If appointed, what would be your first action as president?
I would ensure that the AfDB supports inclusive growth so the lives of the greatest number are improved. To this end, the institution should focus on sectors that have the greatest impact such as infrastructure and agriculture. It will also be essential to convince the private sector to invest more on the continent. This is the key to creating jobs.
Why would you make a good
I lived and worked in 15 African countries, so I know the continent well. I stayed for 10 years in Francophone countries and shall be a bridge between these countries and English-speaking Africa. Finance is not the only skill needed to meet the important challenges. Throughout my career, I gained experience in the much broader field of development. In Nigeria, I have reached millions through projects. I worked at the community level and I am able to connect the macro and micro levels essential for achieving inclusive growth.
What needs to be changed in the way the AfDB operates for it to help Africa really take off?
We must first become interested in the structure of the Bank, so that it can meet all its mandates more effectively. It must have an impact in the country, and I will ensure it deepens decentralisation. African countries can address several other sources of funding. But the Bank must remain their first choice. I want to improve operational efficiency and reduce the time between the selection of projects and their implementation.

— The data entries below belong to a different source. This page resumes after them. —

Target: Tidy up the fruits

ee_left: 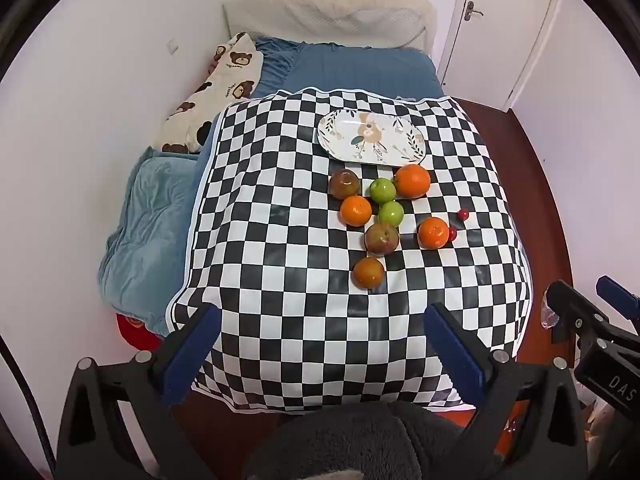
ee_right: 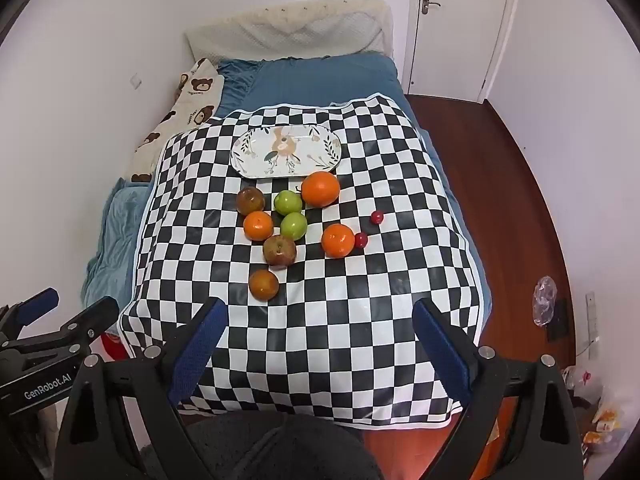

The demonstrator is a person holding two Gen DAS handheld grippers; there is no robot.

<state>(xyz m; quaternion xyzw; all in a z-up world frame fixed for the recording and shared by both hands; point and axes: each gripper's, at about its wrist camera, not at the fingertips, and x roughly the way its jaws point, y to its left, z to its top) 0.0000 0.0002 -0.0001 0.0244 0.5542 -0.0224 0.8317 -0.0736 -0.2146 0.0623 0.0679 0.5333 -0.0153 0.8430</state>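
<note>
Several fruits lie on a checkered cloth (ee_left: 280,200) (ee_right: 360,300): a large orange (ee_left: 412,181) (ee_right: 320,188), smaller oranges (ee_left: 356,211) (ee_right: 338,241), two green apples (ee_left: 383,190) (ee_right: 293,225), two reddish apples (ee_left: 381,238) (ee_right: 279,250) and two small red fruits (ee_left: 463,214) (ee_right: 376,217). An empty oval floral plate (ee_left: 370,138) (ee_right: 286,152) sits just beyond them. My left gripper (ee_left: 320,344) is open and empty, held above the cloth's near edge. My right gripper (ee_right: 320,340) is open and empty too, beside the left one.
The cloth lies on a bed with blue sheets (ee_left: 352,68), a bear-print pillow (ee_left: 212,96) at the left and a wall close by. Wooden floor (ee_right: 500,200) and a white door (ee_right: 452,20) are to the right. A plastic bag (ee_right: 544,306) lies on the floor.
</note>
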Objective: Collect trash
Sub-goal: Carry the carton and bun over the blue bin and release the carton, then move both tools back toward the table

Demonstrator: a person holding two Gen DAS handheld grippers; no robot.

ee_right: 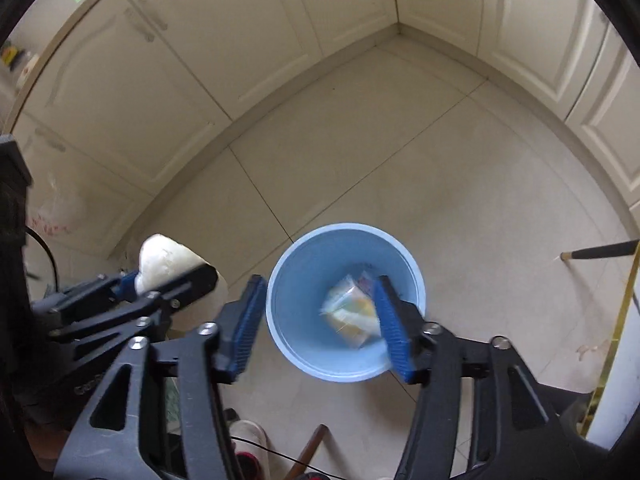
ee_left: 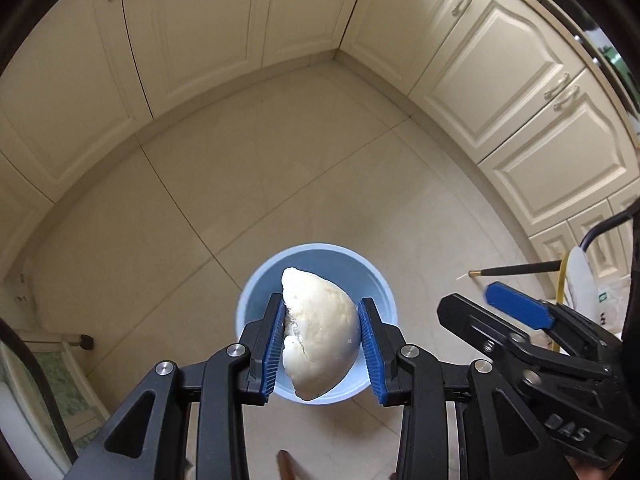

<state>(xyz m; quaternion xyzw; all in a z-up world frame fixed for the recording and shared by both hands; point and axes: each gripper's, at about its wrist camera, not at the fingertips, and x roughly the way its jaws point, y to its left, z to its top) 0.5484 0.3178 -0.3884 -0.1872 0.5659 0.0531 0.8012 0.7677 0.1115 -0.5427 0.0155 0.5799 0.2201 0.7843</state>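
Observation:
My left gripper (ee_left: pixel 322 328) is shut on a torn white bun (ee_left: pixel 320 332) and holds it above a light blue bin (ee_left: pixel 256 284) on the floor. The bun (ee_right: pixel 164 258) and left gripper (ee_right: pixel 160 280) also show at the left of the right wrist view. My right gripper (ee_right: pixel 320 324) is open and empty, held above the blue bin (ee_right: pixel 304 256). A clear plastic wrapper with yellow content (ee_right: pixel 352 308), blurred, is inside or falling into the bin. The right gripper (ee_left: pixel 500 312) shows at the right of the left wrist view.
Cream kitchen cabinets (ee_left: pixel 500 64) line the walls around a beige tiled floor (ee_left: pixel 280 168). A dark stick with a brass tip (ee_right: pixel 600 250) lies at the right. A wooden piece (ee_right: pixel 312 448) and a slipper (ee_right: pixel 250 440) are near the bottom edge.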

AfDB must also rebuild integrity, transparency and accountability. I am also known for being a champion of the fight against corruption all throughout my career. In Nigeria, in three months, I helped to end corruption that had lasted 40 years, and I want to make AfDB the African bank with integrity.
Can you give a concrete example of something AfDB does that other
development banks do not?
AfDB has done a lot for infrastructure on the continent. It takes about $93bn per year to cover the deficit of infrastructure financing in Africa. AfDB has attracted funding in this sector, including creating the initiative Africa 50.
The Bank has done a lot of work in the electricity industry and supported renewable energy while promoting regional integration.
The Bank’s strategy for 2013–2022 has been adopted. In this context, how can the new president pursue his or her own ideas and priorities?
My ideas are perfectly consistent with this strategy. I want to promote inclusive growth by developing the private sector, stimulating regional integration, by infrastructure construction and ensuring good governance. These are the AfDB priorities.
The decentralisation strategy has been criticised for being expensive and inefficient. Do you intend to continue it?
The quality of AfDB projects can be improved only if it is close to its customers. Agriculture in Nigeria is a success because the Ministry of Agriculture is decentralised in the country’s 36 states. Today we have the best performance in this sector, so I deeply believe in decentralisation.